I admit that, when I met the CHRE, I questioned whether it had given any thought to this matter. It said that it had not. It later got back to me saying that it had spoken to a few people in the social care environment and the feedback had been positive. If the Minister thinks that this is a good idea, perhaps he will consider tabling an amendment on Report, which we may be minded to support.
New clause 6 amends section 26(3) of the 2002 Act to clarify that the Council for Healthcare Regulatory Excellence can investigate individual cases solely for the purpose of providing general reports on the performance of regulatory bodies. Amendment No. 122 is a necessary consequential amendment, because the new clause has a UK extent.
The new clause does not confer any additional functions on the council, but means that we will avoid possible disputes about whether the council has the power to consider individual cases when making investigations and reporting on the performance of statutory functions of regulatory bodies. Amendment (a) to new clause 6 would replace the words “investigating particular cases” in proposed new section 26(4)(c) of the 2002 Act with the words:
“reviewing cases for the purposes of audit”.
I think that the hon. Gentleman’s intention in the amendment is the same as ours—to avoid extending the competences of the new body. However, we are concerned about the word “review”, because a review is usually associated with the ability of an organisation to reconsider the evidence and facts of a case with a view to confirming, amending or overturning a decision. New clause 6 has the same intention, and will make it clear that we are not giving additional functions to the council that would provide it with the power to overturn decisions, to re-examine evidence in individual cases or to reconsider the original decision. Indeed, such a power would be inconsistent with the general functions and purpose of the council.
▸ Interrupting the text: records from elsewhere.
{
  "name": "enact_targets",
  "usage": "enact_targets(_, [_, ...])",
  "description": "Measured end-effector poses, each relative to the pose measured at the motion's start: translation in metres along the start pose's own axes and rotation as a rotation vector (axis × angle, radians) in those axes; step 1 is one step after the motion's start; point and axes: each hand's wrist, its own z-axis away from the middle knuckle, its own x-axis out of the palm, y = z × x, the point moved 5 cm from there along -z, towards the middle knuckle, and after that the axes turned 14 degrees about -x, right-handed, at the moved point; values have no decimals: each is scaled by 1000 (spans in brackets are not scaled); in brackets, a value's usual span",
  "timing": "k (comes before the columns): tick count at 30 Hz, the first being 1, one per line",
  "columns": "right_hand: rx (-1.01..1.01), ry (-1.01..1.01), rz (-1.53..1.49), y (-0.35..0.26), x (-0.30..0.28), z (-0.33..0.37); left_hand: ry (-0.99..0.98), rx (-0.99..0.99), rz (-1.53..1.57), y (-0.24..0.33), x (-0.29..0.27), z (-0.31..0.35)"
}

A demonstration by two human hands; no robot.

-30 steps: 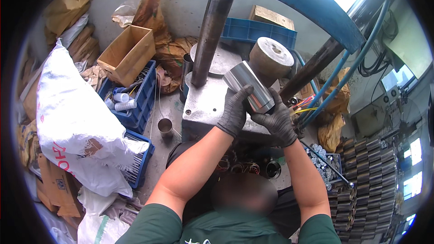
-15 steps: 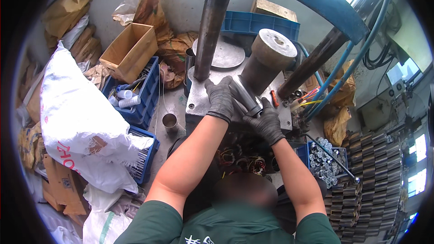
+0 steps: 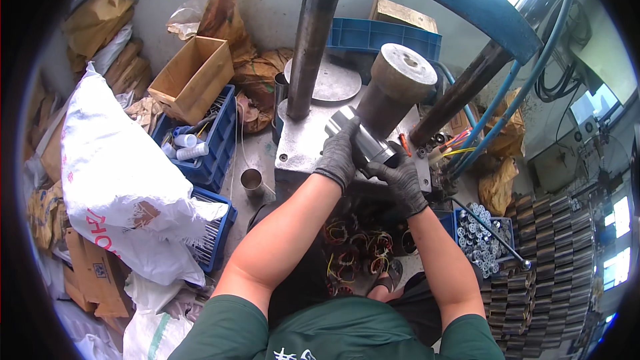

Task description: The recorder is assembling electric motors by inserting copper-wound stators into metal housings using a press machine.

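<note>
A shiny metal cylinder [image 3: 372, 147] lies tilted between my two hands, over the front of the press's metal base plate [image 3: 303, 143]. My left hand [image 3: 339, 159], in a dark grey glove, wraps around its side near the upper left end. At the lower right end my right hand [image 3: 403, 179], gloved the same way, grips with its fingers partly hidden behind the cylinder. Right behind the cylinder stands the press's thick round metal block [image 3: 400, 80]. A small red-handled tool [image 3: 404, 143] rests on the plate beside my right hand.
Steel posts [image 3: 313, 40] rise from the plate on both sides. Blue crates [image 3: 212, 153] and a white sack [image 3: 123, 173] stand at left. On the right are a crate of silver parts [image 3: 481, 237], a ball-ended lever [image 3: 490, 232] and stacked metal tubes [image 3: 553, 253]. Wired coils [image 3: 353, 253] lie below.
The cylinder has turned in my hands and its upper end now shows clear of my left hand. My left hand has shifted down and right along it; my right hand has moved slightly.
</note>
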Motion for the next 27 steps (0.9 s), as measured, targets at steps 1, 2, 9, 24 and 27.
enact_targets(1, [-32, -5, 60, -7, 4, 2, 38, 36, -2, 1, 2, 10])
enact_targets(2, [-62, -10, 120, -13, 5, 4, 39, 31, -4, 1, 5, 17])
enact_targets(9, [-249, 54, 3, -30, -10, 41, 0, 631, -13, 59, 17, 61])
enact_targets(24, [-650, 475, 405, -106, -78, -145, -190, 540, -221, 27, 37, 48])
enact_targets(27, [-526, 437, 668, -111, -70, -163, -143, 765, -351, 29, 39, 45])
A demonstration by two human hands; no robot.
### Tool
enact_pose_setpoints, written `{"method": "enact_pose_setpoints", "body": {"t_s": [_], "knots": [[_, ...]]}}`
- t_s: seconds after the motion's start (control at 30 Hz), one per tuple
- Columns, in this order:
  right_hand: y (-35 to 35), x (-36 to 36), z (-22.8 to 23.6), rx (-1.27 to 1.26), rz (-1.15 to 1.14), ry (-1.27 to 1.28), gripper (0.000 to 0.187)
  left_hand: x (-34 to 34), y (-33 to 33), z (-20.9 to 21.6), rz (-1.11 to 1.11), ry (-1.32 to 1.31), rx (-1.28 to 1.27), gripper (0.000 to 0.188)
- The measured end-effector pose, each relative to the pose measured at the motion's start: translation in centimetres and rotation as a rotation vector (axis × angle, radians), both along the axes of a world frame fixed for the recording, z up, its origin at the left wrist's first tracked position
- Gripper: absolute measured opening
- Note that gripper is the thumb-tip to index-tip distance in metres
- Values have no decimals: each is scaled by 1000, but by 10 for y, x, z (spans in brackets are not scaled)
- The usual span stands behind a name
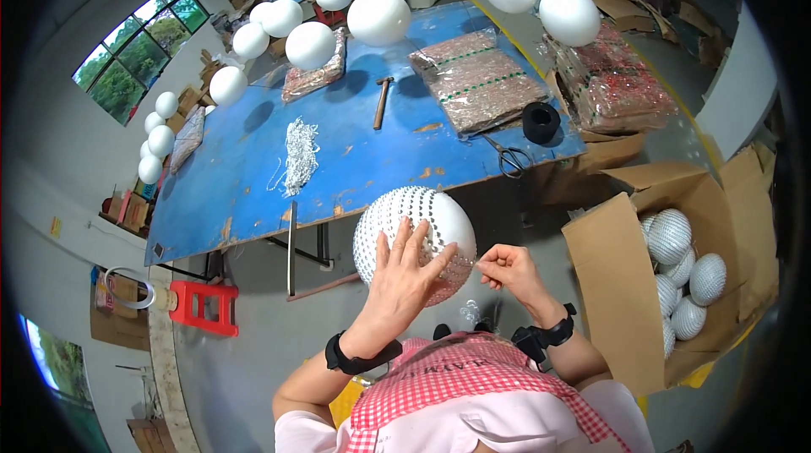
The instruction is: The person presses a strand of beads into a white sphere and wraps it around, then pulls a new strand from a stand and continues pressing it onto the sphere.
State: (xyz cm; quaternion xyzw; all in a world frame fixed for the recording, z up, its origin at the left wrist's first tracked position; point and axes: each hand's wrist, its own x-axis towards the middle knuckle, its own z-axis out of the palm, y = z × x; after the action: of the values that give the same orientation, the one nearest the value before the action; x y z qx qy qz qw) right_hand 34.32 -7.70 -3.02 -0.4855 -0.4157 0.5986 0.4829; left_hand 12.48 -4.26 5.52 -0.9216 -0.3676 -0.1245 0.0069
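A white ball (456, 218) is in front of me, just beyond the near edge of the blue table. Rows of small silvery beads curve over its left and middle parts, while its right side is bare white. My left hand (404, 271) lies on the ball with its fingers spread over the beaded rows. Right of the ball, my right hand (512, 271) is closed in a pinch. A thin bead string (476, 262) seems to run from the ball into the pinched fingertips; its detail is too small to make out. What bears the ball from below is hidden.
The blue table (241, 161) carries a pile of silvery bead strings (301, 157), a hammer (383, 103), scissors (510, 159), a black tape roll (541, 122) and bagged beads (477, 81). Several plain white balls (379, 18) stand above it. A carton (612, 284) holds beaded balls (708, 277); a red stool (204, 308) is left.
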Motion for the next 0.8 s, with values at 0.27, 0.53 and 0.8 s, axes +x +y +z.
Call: {"method": "enact_pose_setpoints", "body": {"t_s": [0.27,0.53,0.8], "knots": [[-3,12,1,37,98,8,14,-6,10,-2,36,-152,-94,52],[-18,6,20,52,197,91,12,10,10,-3,55,-32,-14,48],[-11,10,-3,28,113,56,15,9,16,-6,-5,-63,-8,50]]}}
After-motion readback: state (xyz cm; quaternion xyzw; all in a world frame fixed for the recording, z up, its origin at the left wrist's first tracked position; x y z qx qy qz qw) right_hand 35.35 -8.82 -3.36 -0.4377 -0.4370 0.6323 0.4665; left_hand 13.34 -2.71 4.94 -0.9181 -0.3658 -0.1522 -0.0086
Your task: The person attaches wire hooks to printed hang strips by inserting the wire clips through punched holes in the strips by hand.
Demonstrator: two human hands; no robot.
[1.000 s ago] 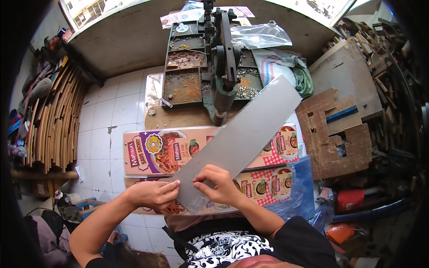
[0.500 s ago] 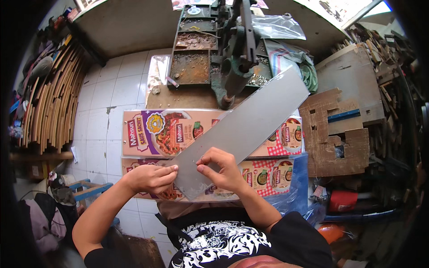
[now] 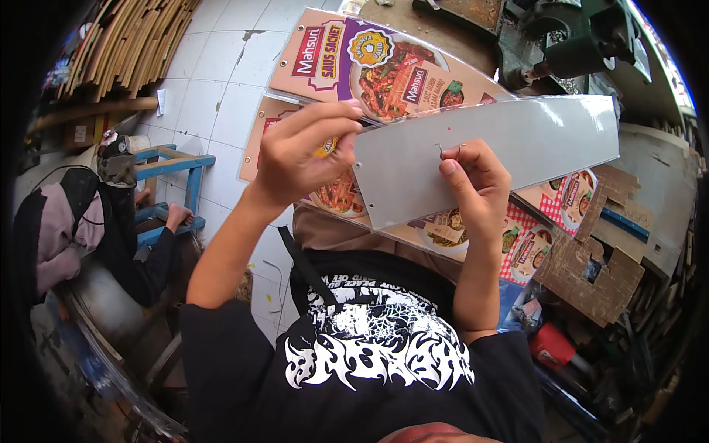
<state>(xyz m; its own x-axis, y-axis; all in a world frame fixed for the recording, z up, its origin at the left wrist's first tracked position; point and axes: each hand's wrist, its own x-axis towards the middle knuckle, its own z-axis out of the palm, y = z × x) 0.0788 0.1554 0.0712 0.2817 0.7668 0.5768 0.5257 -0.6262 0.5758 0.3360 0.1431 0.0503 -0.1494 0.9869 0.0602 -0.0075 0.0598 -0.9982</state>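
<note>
A long grey panel [image 3: 517, 140] with clear film along its edges lies slanted across the printed food-picture boards [image 3: 325, 63]. Small holes show near its left end. My right hand [image 3: 476, 184] is over the panel, thumb and fingers pinching a small thin bent wire [image 3: 441, 150]. My left hand [image 3: 306, 151] is raised at the panel's left end, its fingers drawn together; whatever they may hold is too small or hidden to name. Beneath that hand, part of a second printed board [image 3: 258, 133] shows.
A green metal machine [image 3: 569, 52] stands at the far right. Cut brown board pieces [image 3: 598, 273] lie to the right. On the left are a blue stool frame [image 3: 196, 181], a person's bare foot [image 3: 179, 215] and stacked wooden strips [image 3: 140, 37].
The view has turned, so the panel and boards appear swung round. My left hand has come up off the panel's corner. The right hand keeps its pinch, with the wire now visible.
</note>
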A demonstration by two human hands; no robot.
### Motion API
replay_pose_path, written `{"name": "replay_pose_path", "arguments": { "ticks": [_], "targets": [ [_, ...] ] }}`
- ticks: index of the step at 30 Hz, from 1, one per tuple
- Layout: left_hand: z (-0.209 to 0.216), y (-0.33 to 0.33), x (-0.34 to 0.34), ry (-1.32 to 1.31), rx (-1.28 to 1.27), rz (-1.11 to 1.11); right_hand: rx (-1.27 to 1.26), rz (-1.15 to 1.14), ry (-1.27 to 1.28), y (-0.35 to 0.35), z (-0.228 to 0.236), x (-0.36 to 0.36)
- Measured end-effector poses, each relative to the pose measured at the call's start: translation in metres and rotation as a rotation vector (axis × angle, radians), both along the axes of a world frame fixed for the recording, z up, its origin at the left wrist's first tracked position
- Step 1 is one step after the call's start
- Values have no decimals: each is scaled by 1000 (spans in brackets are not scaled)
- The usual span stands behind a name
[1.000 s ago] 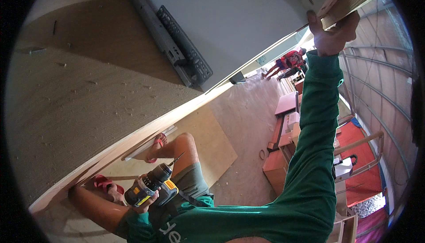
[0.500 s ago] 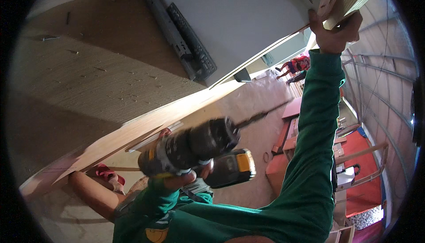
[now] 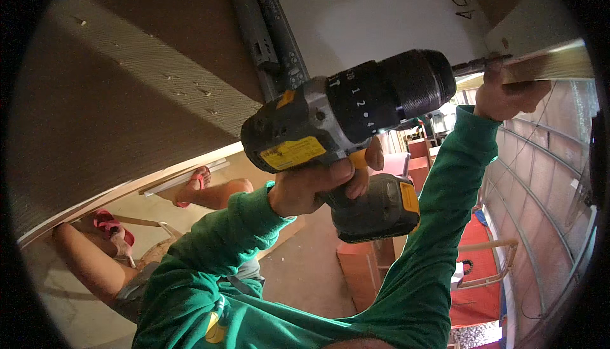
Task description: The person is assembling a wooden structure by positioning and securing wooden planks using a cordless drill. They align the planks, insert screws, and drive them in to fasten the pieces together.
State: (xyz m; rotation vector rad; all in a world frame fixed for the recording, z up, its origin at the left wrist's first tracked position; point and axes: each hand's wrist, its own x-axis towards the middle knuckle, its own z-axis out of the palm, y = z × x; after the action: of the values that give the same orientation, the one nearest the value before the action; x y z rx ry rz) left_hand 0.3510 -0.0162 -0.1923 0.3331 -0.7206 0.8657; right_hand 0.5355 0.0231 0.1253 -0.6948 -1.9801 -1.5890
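The drill (image 3: 346, 120) is held across the middle of the scene by the left hand (image 3: 311, 187), whose fingers are wrapped around its grip; most of the palm is hidden. Its thin bit (image 3: 473, 66) is pointed to the right, toward the wooden strip (image 3: 559, 64). Part of the strip's near end is covered by the right hand (image 3: 515, 98), which is closed on it from below (the thumb is partly lost behind the bit). Whether the bit touches wood or is only lined up in front of it cannot be told. The paired metal slides (image 3: 286, 34) are cut off at the far edge of view, and their near ends are masked by the drill body, as is part of the white panel (image 3: 368, 12).

On the left, the brown board (image 3: 146, 101) is bounded by a pale edge running obliquely, close to the drill's rear. The battery (image 3: 381, 215) is seen against the right sleeve (image 3: 438, 222), so the gap there cannot be judged. Between the two forearms, bare floor (image 3: 311, 273) is left visible.
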Motion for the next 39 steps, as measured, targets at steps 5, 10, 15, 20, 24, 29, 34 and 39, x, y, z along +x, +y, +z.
{"name": "replay_pose_path", "arguments": {
  "ticks": [5, 10, 15, 20, 24, 29, 34, 39],
  "targets": [
    [0, 9, 5, -24, -35, -3, -30, 110, 49, 6, -5, -5],
    [6, 15, 12, -38, -17, 1, -42, 102, 79, 7, -3, -5],
    [5, 16, 28, -216, -80, 65, 16, 24, 6, 3, 3, -1],
    [2, 19, 25, -105, -26, 50, 38, 10, 17, 2, -2, -1],
    [4, 17, 32, -211, -83, 81, 31, 25, 1, 4, -1, -2],
    [4, 19, 27, -112, -36, 46, 50, -21, -43, 3, 3, 1],
    [5, 20, 25, -73, -28, 24, 23, -12, -34, 2, -5, -6],
    [3, 21, 27, -114, -24, 20, 9, -12, 0, 2, -11, -11]
  ]
}}
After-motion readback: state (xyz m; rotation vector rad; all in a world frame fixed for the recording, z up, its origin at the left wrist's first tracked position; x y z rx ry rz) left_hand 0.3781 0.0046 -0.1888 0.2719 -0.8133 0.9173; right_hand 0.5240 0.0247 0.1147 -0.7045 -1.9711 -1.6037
The hon. Member for Romsey asked why we are not extending the remit of the CHRE to social care workers. I am advised that that was carefully considered during the Bill’s early stages. However, because social care workers are not generally regarded as health professionals, the regulation of whom is the subject of this discussion, the view was taken that the remit of the CHRE should not be so extended. However, I shall ask for more information on that and maybe write to her about it.
I am conscious that this is a clause stand part debate, but we are also talking about amendment (a). I am equally concerned that “review” carries some of those implications mentioned by the Minister—perhaps that is my legal training coming back to haunt me. I am more than happy, therefore, not to press amendment (a) to a Division. However, I also think that “investigating” implies that there will be an outcome to an investigation. It might be worth reconsidering that in order to determine whether more felicitous language could be used to achieve what we both want.